Despite the benefits of ecologically designed terraced agriculture for the future of the New England food system, there are some inherent problems with this model, and it is not a fix-all solution. It probably only makes sense on a fairly small scale, as it is unlikely that New Englanders will want to convert too much of their forest into terraced agricultural land. It would therefore be best suited to communities within already developed areas. Another problem could be convincing farmers wedded to industrial agriculture to alter their current methods.

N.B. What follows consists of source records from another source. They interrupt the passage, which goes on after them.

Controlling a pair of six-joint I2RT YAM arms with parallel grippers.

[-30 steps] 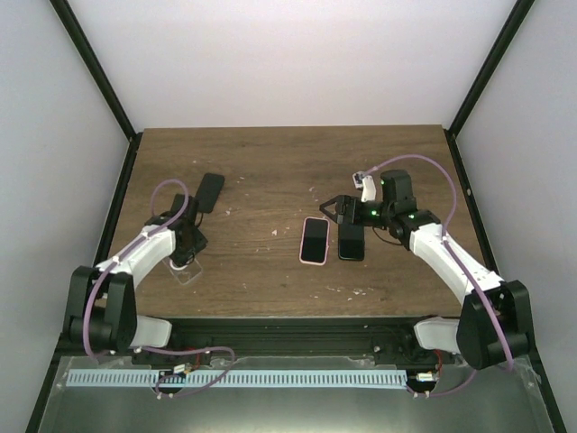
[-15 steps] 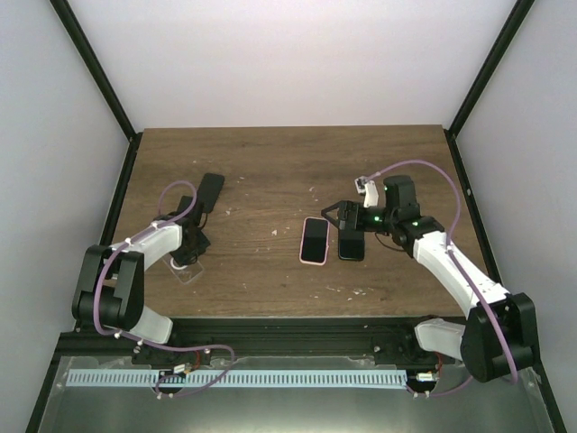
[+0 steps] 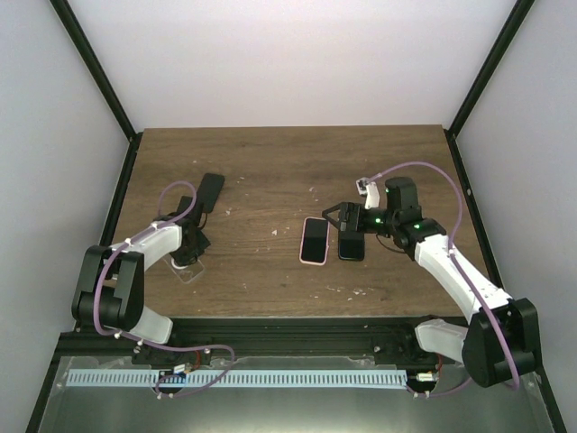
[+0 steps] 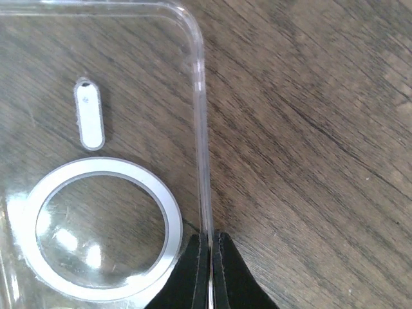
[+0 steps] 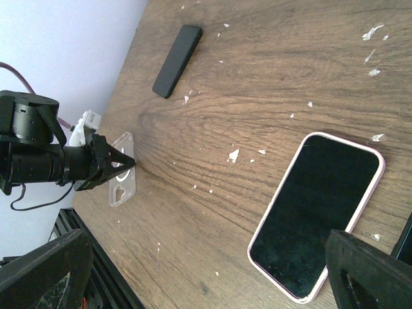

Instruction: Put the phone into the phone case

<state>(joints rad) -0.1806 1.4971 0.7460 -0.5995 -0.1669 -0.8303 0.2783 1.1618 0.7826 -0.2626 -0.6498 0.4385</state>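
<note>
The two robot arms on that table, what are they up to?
The left hand pinches the side wall of a clear phone case on the wooden table. The right hand hangs open near a black phone, beside a pink-edged phone. A second dark phone lies farther back on the left. Nothing sits in the clear case yet.

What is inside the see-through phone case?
No phone. Through the clear case you only see the wooden table and the case's own ring. The left end effector pinches its edge and hides a bit there.
</note>
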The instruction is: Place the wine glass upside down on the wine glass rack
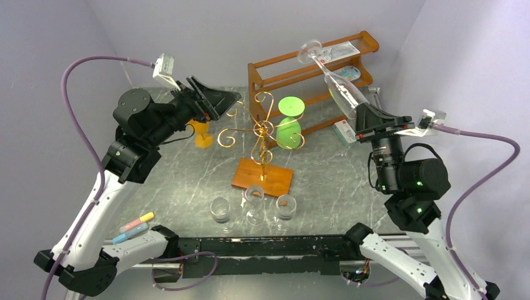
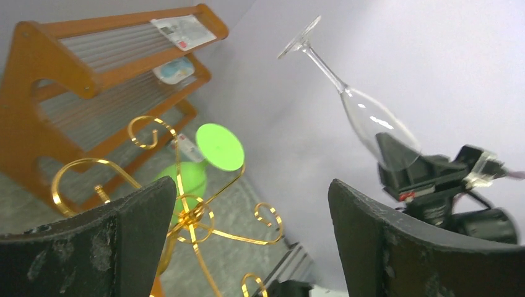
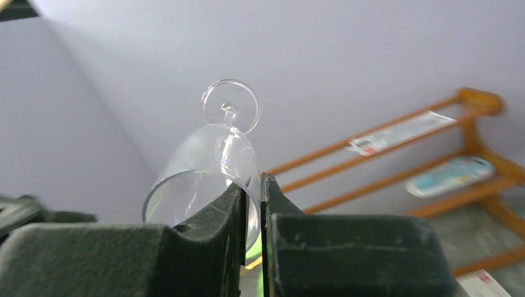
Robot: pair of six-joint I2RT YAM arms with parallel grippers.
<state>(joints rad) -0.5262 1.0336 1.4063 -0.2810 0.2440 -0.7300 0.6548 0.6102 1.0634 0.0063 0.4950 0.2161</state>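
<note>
Over the back right of the bench (image 1: 187, 181), the right pincer (image 1: 362, 117) is closed narrow on the clear wine glass (image 1: 337, 84). It pinches the rim of the bowl between its two fingers (image 3: 210, 216). The glass hangs in the air with its foot uppermost, leaning up and away toward the back left. From above, its foot lies across the top tier of the brown wooden shelf (image 1: 275, 65). It touches nothing but the pincer and sits to the right of the wine glass rack (image 1: 262, 131), well apart from it.

The rack's gold scrolls rise from an orange-brown base (image 1: 262, 178) near the middle of the bench. A green glass (image 1: 289, 122) hangs on its right side, foot up. The left pincer (image 1: 228, 100) is held high just left of the scrolls, spread wide and holding nothing. An orange glass (image 1: 203, 136) stands behind it. Three clear glasses (image 1: 254, 203) stand in a row near the front edge, and coloured markers (image 1: 134, 226) lie at the front left.
</note>
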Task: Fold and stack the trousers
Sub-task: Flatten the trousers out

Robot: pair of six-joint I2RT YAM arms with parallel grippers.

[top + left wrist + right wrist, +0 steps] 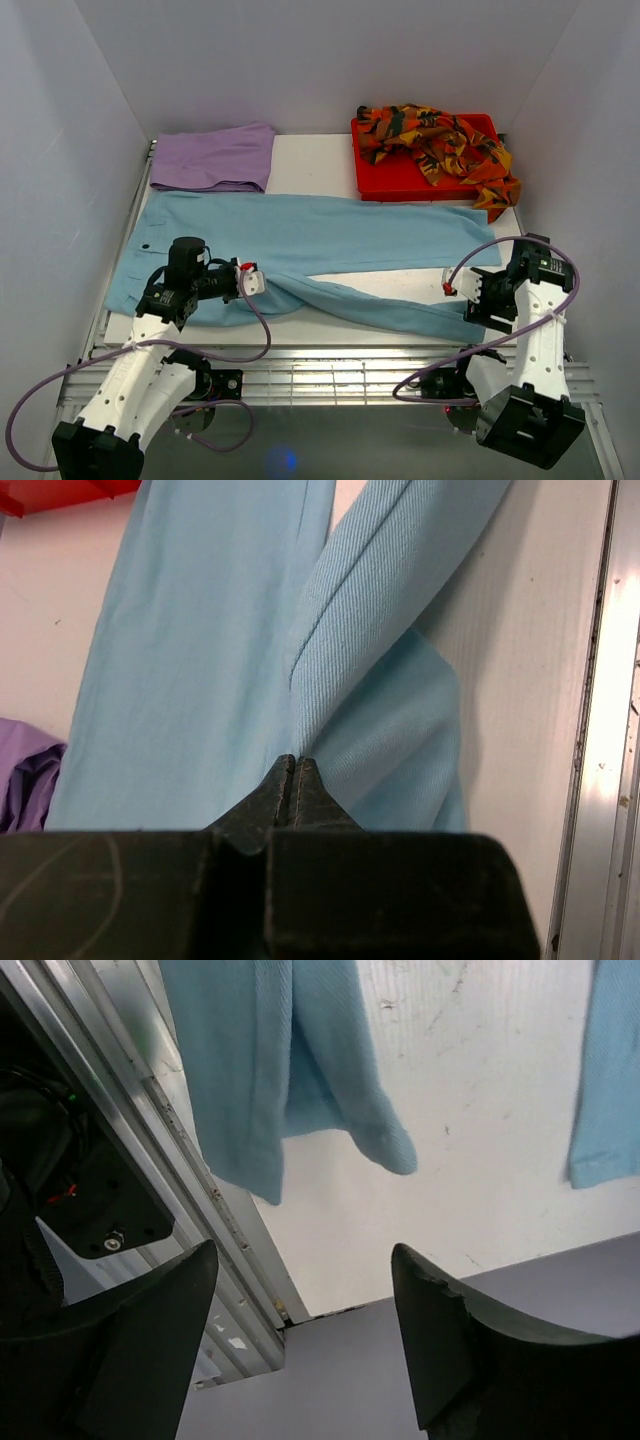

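Left gripper (290, 768) pinches the light blue trousers (200, 660) at the crease; my right gripper (302, 1265) gapes empty. I'd align both legs smoothly.

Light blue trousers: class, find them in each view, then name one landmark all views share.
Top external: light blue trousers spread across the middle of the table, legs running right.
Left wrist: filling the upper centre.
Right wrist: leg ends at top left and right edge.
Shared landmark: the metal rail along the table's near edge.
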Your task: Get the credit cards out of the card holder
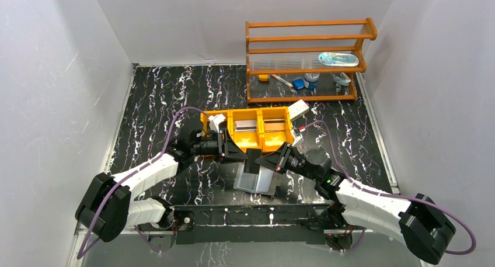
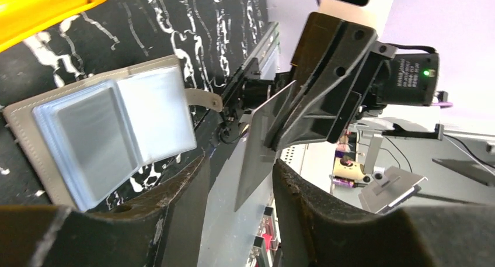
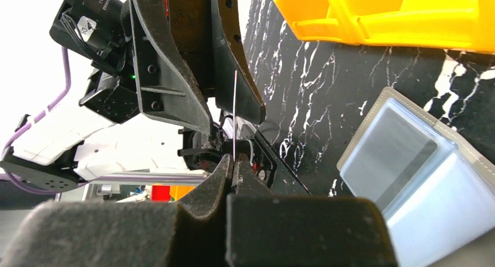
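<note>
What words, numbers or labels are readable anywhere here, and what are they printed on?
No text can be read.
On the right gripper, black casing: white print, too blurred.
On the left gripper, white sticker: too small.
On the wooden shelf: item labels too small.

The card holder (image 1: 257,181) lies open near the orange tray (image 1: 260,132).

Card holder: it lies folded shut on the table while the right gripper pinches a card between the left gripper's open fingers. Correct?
No: the card holder lies open, clear pockets showing, per the right wrist view. The right gripper does pinch a card between the open fingers of the left gripper.
</note>
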`<state>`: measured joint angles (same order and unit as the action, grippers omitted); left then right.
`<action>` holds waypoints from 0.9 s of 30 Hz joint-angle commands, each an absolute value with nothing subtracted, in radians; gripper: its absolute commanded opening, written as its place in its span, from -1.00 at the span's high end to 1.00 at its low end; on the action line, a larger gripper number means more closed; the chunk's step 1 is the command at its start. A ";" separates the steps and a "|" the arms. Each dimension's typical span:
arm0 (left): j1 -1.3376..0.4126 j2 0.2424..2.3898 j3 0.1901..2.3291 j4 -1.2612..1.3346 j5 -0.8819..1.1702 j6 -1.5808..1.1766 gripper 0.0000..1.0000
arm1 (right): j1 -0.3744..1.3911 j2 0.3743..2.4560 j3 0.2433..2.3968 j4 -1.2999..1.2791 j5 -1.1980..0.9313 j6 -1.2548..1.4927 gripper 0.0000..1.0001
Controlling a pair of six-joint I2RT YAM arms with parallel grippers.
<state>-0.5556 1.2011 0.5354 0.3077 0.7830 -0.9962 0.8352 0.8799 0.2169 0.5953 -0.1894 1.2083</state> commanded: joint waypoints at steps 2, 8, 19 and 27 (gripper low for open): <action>-0.556 1.190 0.520 0.488 0.887 -1.067 0.21 | 0.834 0.890 0.221 0.738 -0.226 1.230 1.00; -0.557 1.224 0.517 0.606 0.978 -1.121 0.39 | 0.834 0.907 0.225 0.768 -0.232 1.241 1.00; -0.559 1.253 0.534 0.664 1.064 -1.134 0.77 | 0.834 0.948 0.207 0.859 -0.253 1.276 1.00; -0.564 1.241 0.533 0.672 1.072 -1.137 1.00 | 0.834 0.976 0.183 0.915 -0.257 1.308 1.00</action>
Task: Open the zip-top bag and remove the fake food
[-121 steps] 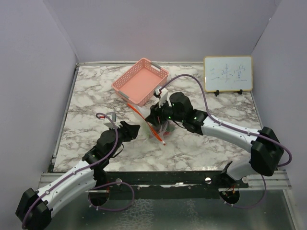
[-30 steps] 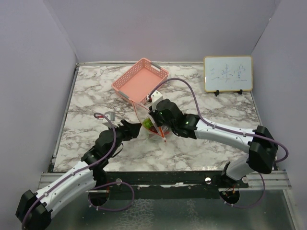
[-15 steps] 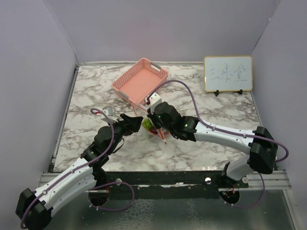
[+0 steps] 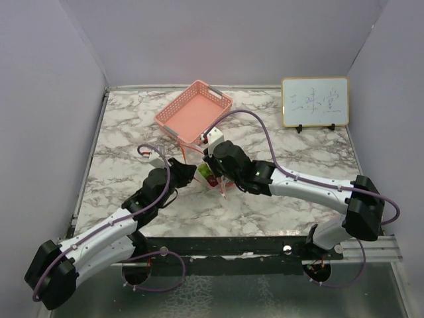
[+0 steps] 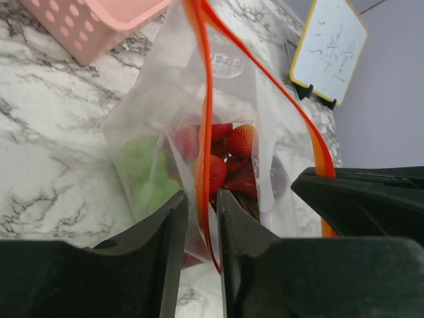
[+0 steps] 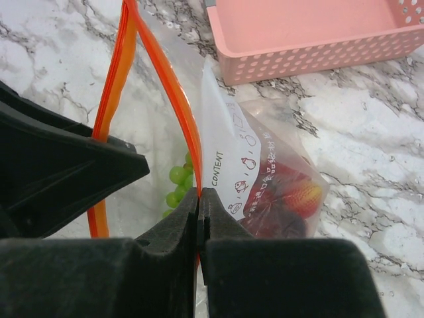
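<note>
The zip-top bag (image 5: pixel 154 89) is thin, clear, crinkly plastic. Its zip strip (image 5: pixel 207 99) is smooth orange plastic. The fake food (image 5: pixel 240 140) inside looks like glossy red plastic. The basket (image 6: pixel 298 56) is matt pink plastic full of little holes. The table (image 4: pixel 126 139) looks like smooth marble.

Pink, orange, red and green on my screens, against grey-veined marble.
The zip-top bag (image 5: pixel 152 106) is clear with an orange strip and black print; the fake food (image 5: pixel 240 140) inside is glossy red, dark red and pale green. The basket (image 4: pixel 193 112) is pink, the table (image 4: pixel 132 126) white marble veined grey. My left claw (image 5: pixel 202 199) and right claw (image 6: pixel 199 195) are black, the arms (image 4: pixel 311 189) white, the whiteboard (image 4: pixel 315 101) yellow-framed.
</note>
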Controlling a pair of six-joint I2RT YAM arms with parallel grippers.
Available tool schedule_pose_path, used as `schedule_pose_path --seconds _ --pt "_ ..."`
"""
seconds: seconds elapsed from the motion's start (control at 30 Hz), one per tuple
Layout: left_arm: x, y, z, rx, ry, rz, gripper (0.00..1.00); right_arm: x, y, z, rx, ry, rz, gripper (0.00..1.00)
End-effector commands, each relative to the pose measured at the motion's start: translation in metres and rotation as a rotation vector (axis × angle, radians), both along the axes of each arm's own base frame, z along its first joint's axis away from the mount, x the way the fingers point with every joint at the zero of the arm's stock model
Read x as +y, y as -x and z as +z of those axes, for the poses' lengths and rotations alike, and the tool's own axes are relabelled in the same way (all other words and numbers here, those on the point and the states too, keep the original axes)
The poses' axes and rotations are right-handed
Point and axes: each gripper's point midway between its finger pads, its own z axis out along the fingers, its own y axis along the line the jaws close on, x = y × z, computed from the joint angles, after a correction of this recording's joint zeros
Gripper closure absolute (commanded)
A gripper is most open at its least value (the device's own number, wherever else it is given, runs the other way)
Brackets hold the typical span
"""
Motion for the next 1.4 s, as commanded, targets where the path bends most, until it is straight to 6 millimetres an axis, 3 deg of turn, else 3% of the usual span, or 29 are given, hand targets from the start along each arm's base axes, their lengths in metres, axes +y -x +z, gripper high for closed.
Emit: schedule_pose_path --seconds 0.0,0.07,0.1,0.23,0.37,0.47,0.53,0.6,0.7,0.93,1.07,1.2,1.37 --pt "-0.003 -0.018 0.045 -0.092 0.006 0.037 0.83 0.004 -0.004 0.048 -0.068 -0.096 -0.022 0.99" --pt "0.000 -0.025 0.058 -0.121 -0.036 0.056 0.98 0.008 -0.004 0.056 -0.078 -0.111 -0.010 0.99" --pt "0.001 -0.027 0.064 -0.133 -0.061 0.061 1.00 0.013 -0.004 0.058 -0.076 -0.119 0.002 0.99" --pt "0.013 -0.036 0.089 -0.156 -0.183 0.106 1.00 0.049 0.005 0.067 -0.067 -0.166 0.088 0.99" --pt "0.033 -0.041 0.135 -0.200 -0.334 0.156 1.00 0.095 0.020 0.084 -0.079 -0.201 0.166 0.99" --pt "0.037 -0.046 0.166 -0.206 -0.446 0.146 1.00 0.103 0.024 0.103 -0.078 -0.271 0.162 0.99" --pt "0.027 -0.050 0.179 -0.206 -0.475 0.104 1.00 0.090 0.021 0.102 -0.090 -0.273 0.122 0.99" --pt "0.011 -0.056 0.169 -0.179 -0.491 0.044 1.00 0.065 0.010 0.085 -0.092 -0.226 0.041 0.99" --pt "-0.017 -0.064 0.134 -0.127 -0.470 -0.044 1.00 0.022 -0.001 0.048 -0.024 -0.199 -0.042 0.99" --pt "-0.079 -0.069 0.049 -0.014 -0.430 -0.186 1.00 -0.068 -0.001 -0.040 0.123 -0.137 -0.222 0.99" --pt "-0.113 -0.067 0.025 0.010 -0.419 -0.263 1.00 -0.106 -0.006 -0.071 0.159 -0.082 -0.320 0.99" --pt "-0.135 -0.068 0.032 -0.015 -0.408 -0.308 1.00 -0.130 -0.014 -0.066 0.132 -0.060 -0.402 0.98" --pt "-0.146 -0.072 0.032 -0.021 -0.405 -0.324 1.00 -0.143 -0.017 -0.039 0.099 -0.084 -0.442 0.66"
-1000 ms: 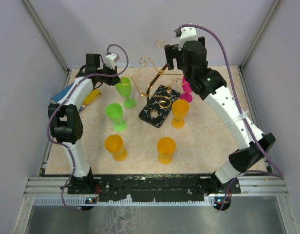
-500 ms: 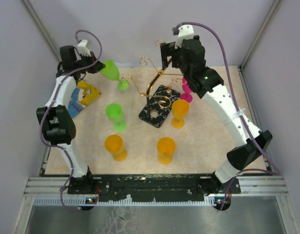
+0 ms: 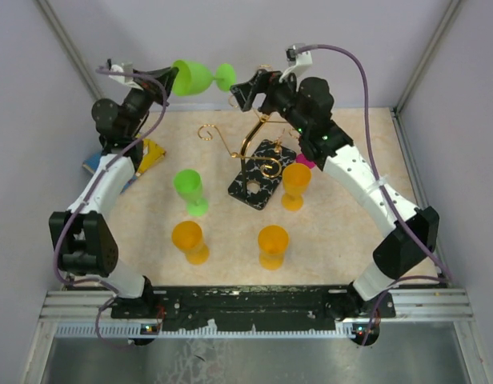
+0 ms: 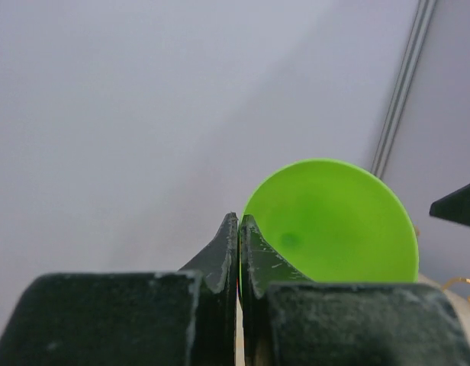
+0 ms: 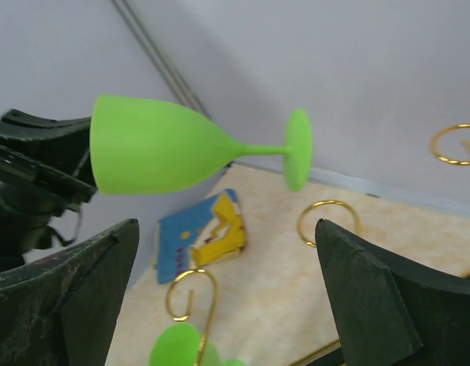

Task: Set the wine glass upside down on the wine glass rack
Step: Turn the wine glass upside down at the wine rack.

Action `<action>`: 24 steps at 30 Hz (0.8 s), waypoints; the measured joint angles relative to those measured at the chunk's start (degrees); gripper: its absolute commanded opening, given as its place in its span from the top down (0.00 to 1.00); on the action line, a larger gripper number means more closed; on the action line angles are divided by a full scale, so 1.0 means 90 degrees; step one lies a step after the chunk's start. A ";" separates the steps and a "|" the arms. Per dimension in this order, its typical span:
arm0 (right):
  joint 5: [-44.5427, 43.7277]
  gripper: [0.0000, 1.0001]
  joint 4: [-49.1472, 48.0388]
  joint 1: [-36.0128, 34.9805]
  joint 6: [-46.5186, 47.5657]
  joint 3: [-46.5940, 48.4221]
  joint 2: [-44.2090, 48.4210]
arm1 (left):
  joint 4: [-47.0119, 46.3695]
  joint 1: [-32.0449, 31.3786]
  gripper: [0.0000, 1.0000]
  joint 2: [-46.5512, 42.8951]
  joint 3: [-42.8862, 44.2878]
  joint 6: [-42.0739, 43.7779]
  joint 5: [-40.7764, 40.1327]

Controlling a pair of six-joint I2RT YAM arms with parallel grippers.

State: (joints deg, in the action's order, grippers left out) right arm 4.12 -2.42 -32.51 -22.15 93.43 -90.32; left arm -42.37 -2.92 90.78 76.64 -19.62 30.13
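The green glass hangs sideways in the air above the rack. The left gripper pinches its rim. The right gripper stands wide open beside its foot.

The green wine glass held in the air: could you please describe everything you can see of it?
This lime-green wine glass looks like opaque matte plastic, with a rounded bowl, a thin stem and a round foot. It hangs on its side high above the table, foot toward the open right gripper, which does not touch it. The left gripper pinches the bowl's rim.
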 measured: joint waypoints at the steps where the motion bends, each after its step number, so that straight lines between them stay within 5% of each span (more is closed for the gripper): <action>1: 0.0141 0.02 -0.0216 0.0010 -0.0214 -0.0095 0.0000 | -0.0403 -0.0134 1.00 -0.0075 -0.0177 0.0010 -0.0214; 6: 0.0957 0.07 -0.1634 0.0148 -0.1610 -0.0335 -0.0049 | -0.1647 -0.0716 1.00 -0.0148 -0.0563 0.0401 -0.1175; 11: 0.1732 0.01 -0.2696 0.0425 -0.3245 -0.0172 -0.0374 | -0.2302 -0.1090 1.00 -0.0223 -0.0733 0.0981 -0.1863; 24: 0.2387 0.15 -0.2596 0.0639 -0.5656 0.0420 -0.1576 | -0.2934 -0.1457 1.00 -0.0646 -0.1205 0.1496 -0.2341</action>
State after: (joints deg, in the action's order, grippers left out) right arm 25.61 -25.78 -26.76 -73.06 97.21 -104.51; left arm -68.77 -16.03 84.97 65.80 -6.15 9.06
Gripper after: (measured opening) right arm 0.875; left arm 0.009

However, by looking to examples of successes throughout history, as well as current models like Wild Roots, it is likely that an increasing number of farmers will see the ecological advantages and economic benefits of added surface area and reduced inputs like fertilizers and fuels. Although it cannot be the sole solution to our current agricultural system, terraced-forest farming utilizing ecological design could begin to improve our food system, facilitating at least one step in the right direction towards a method of food production that will enhance the lives of humans and the environment.